WHAT IS BEING ASKED ▸ Restate the data below word for word. Skip any images it contains.
========
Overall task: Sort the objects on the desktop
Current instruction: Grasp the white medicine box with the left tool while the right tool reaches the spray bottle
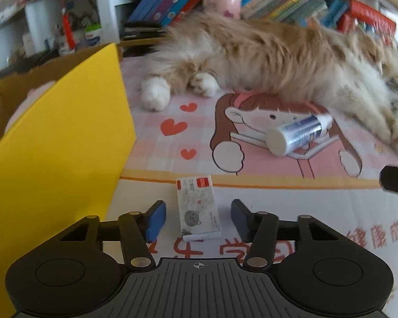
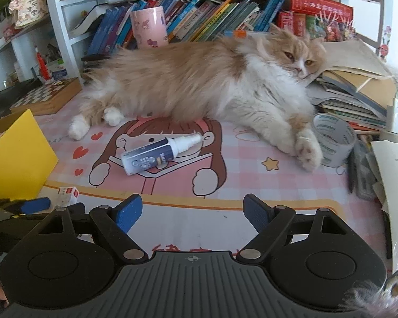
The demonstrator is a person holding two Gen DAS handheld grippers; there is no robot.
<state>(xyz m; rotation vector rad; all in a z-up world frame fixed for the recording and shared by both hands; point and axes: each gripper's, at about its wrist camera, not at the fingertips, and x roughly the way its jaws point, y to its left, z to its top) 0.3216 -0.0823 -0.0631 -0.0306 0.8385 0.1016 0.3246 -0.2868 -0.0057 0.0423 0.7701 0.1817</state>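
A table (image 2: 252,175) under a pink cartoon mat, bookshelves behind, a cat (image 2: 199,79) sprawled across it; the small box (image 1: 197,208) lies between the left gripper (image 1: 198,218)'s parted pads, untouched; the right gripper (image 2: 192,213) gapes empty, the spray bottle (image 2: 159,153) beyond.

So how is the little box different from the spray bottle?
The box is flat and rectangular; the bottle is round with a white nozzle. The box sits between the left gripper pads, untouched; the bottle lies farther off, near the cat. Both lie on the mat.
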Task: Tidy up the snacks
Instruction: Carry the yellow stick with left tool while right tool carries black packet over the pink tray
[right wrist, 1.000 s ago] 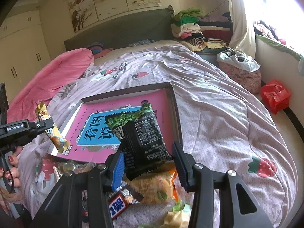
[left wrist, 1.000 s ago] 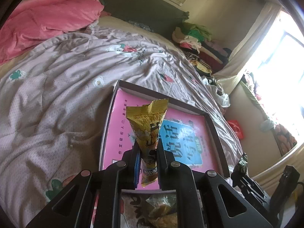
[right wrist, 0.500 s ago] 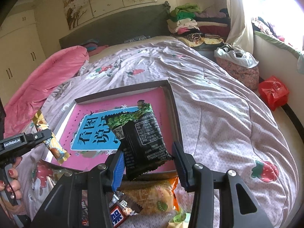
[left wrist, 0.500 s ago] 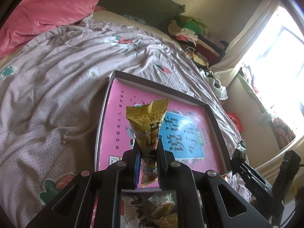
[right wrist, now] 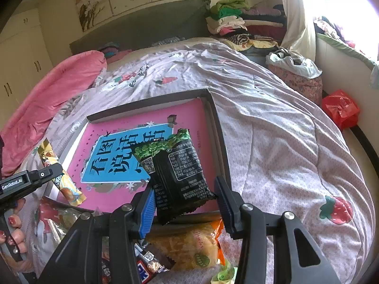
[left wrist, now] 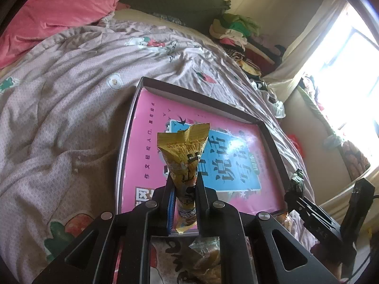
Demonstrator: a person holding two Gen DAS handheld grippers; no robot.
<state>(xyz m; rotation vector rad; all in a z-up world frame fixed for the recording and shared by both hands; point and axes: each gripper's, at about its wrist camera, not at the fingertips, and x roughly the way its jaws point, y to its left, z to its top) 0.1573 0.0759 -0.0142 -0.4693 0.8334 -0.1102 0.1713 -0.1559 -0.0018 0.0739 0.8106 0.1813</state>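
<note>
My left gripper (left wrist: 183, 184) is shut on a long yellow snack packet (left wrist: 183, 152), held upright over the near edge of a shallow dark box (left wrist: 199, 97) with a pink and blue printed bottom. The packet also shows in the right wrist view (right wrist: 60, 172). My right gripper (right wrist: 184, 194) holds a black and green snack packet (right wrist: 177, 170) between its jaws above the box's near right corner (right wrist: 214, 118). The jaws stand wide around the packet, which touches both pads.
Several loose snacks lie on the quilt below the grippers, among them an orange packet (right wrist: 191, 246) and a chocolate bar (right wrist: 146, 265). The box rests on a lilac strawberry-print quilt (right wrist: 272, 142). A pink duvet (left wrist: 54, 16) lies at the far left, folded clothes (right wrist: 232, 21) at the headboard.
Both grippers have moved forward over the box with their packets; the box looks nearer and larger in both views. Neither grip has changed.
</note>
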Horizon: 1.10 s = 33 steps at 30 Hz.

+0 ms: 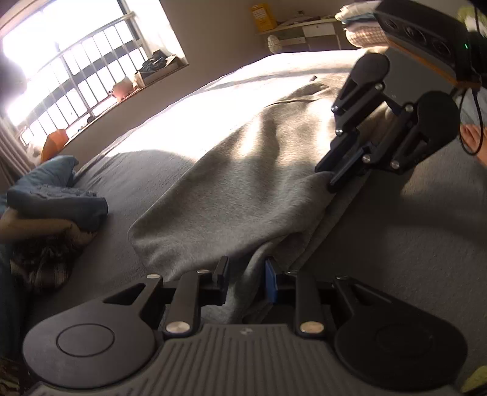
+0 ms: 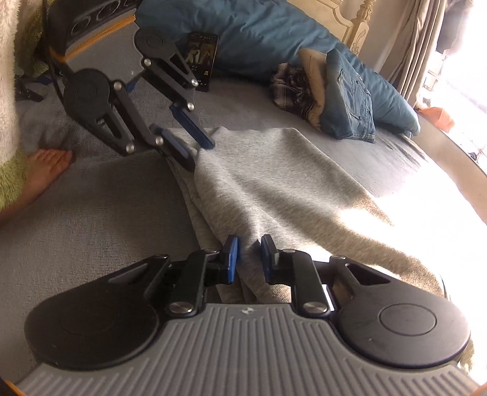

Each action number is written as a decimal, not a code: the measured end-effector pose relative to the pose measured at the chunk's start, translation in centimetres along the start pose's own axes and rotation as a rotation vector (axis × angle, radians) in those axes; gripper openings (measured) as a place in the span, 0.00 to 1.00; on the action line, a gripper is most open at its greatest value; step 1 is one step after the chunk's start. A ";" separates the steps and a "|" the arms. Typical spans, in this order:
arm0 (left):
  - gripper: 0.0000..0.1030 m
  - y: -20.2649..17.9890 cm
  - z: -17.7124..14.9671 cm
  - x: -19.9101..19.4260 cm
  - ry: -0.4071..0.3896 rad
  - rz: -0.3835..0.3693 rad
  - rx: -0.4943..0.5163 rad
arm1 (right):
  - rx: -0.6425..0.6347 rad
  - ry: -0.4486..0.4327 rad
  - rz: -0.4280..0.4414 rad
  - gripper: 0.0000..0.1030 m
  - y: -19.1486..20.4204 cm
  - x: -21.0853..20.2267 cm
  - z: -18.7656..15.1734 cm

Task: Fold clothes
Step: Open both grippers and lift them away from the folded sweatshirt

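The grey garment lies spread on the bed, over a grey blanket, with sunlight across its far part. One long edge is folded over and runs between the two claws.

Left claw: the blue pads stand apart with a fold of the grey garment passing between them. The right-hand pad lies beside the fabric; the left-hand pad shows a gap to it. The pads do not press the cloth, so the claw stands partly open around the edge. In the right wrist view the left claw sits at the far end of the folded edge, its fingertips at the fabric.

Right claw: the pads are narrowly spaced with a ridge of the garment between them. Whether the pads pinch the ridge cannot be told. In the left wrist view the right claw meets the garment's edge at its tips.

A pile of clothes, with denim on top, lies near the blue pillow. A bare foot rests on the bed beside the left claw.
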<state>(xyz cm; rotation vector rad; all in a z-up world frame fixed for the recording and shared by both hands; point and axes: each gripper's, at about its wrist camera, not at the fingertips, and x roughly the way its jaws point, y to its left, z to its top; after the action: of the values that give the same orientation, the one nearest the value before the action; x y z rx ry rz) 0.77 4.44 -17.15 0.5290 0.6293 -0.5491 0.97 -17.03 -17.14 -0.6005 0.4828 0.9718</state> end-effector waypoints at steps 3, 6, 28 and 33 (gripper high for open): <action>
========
EXERCISE RESPONSE ▸
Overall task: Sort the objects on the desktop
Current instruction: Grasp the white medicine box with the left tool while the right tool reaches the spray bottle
The demonstrator is a person holding two Gen DAS handheld grippers; there is no robot.
<state>(xyz m; rotation vector rad; all in a z-up world frame fixed for the recording and shared by both hands; point and axes: each gripper's, at about its wrist camera, not at the fingertips, and x roughly the way its jaws point, y to its left, z to its top) 0.3216 -0.0823 -0.0631 -0.0306 0.8385 0.1016 0.3246 -0.2868 -0.0057 0.0423 0.7701 0.1817</state>
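A table (image 2: 252,175) under a pink cartoon mat, bookshelves behind, a cat (image 2: 199,79) sprawled across it; the small box (image 1: 197,208) lies between the left gripper (image 1: 198,218)'s parted pads, untouched; the right gripper (image 2: 192,213) gapes empty, the spray bottle (image 2: 159,153) beyond.

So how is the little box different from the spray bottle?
The box is flat and rectangular; the bottle is round with a white nozzle. The box sits between the left gripper pads, untouched; the bottle lies farther off, near the cat. Both lie on the mat.
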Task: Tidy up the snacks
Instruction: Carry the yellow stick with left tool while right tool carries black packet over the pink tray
[right wrist, 1.000 s ago] 
[left wrist, 1.000 s ago] 
[right wrist, 0.500 s ago] 
[left wrist, 0.500 s ago] 
[right wrist, now] 
[left wrist, now] 
Demonstrator: a person holding two Gen DAS handheld grippers; no robot.
<state>(xyz m; rotation vector rad; all in a z-up world frame fixed for the recording and shared by both hands; point and axes: each gripper's, at about its wrist camera, not at the fingertips, and x roughly the way its jaws point, y to its left, z to its top) 0.1573 0.0759 -0.0142 -0.4693 0.8334 -0.1102 0.1713 -0.1559 -0.0018 0.0739 0.8106 0.1813</state>
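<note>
My left gripper (left wrist: 183, 184) is shut on a long yellow snack packet (left wrist: 183, 152), held upright over the near edge of a shallow dark box (left wrist: 199, 97) with a pink and blue printed bottom. The packet also shows in the right wrist view (right wrist: 60, 172). My right gripper (right wrist: 184, 194) holds a black and green snack packet (right wrist: 177, 170) between its jaws above the box's near right corner (right wrist: 214, 118). The jaws stand wide around the packet, which touches both pads.
Several loose snacks lie on the quilt below the grippers, among them an orange packet (right wrist: 191, 246) and a chocolate bar (right wrist: 146, 265). The box rests on a lilac strawberry-print quilt (right wrist: 272, 142). A pink duvet (left wrist: 54, 16) lies at the far left, folded clothes (right wrist: 232, 21) at the headboard.
Both grippers have moved forward over the box with their packets; the box looks nearer and larger in both views. Neither grip has changed.
</note>
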Horizon: 1.10 s = 33 steps at 30 Hz.

+0 ms: 
+0 ms: 

Each action number is written as a decimal, not a code: the measured end-effector pose relative to the pose measured at the chunk's start, translation in centimetres along the start pose's own axes and rotation as a rotation vector (axis × angle, radians) in those axes; gripper openings (measured) as a place in the span, 0.00 to 1.00; on the action line, a gripper is most open at its greatest value; step 1 is one step after the chunk's start. A ";" separates the steps and a "|" the arms. Typical spans, in this order:
arm0 (left):
  - gripper: 0.0000..0.1030 m
  - y: -20.2649..17.9890 cm
  - z: -17.7124..14.9671 cm
  - x: -19.9101..19.4260 cm
  - ry: -0.4071..0.3896 rad
  - rz: -0.3835..0.3693 rad
  - rx: -0.4943..0.5163 rad
arm1 (right):
  - rx: -0.6425..0.6347 rad
  - ry: -0.4486..0.4327 rad
  - rz: -0.4280..0.4414 rad
  - gripper: 0.0000..0.1030 m
  - y: -19.1486..20.4204 cm
  - x: -21.0853..20.2267 cm
  - z: -18.7656..15.1734 cm

Task: Fold clothes
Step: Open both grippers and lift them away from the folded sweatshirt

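The grey garment lies spread on the bed, over a grey blanket, with sunlight across its far part. One long edge is folded over and runs between the two claws.

Left claw: the blue pads stand apart with a fold of the grey garment passing between them. The right-hand pad lies beside the fabric; the left-hand pad shows a gap to it. The pads do not press the cloth, so the claw stands partly open around the edge. In the right wrist view the left claw sits at the far end of the folded edge, its fingertips at the fabric.

Right claw: the pads are narrowly spaced with a ridge of the garment between them. Whether the pads pinch the ridge cannot be told. In the left wrist view the right claw meets the garment's edge at its tips.

A pile of clothes, with denim on top, lies near the blue pillow. A bare foot rests on the bed beside the left claw.
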<state>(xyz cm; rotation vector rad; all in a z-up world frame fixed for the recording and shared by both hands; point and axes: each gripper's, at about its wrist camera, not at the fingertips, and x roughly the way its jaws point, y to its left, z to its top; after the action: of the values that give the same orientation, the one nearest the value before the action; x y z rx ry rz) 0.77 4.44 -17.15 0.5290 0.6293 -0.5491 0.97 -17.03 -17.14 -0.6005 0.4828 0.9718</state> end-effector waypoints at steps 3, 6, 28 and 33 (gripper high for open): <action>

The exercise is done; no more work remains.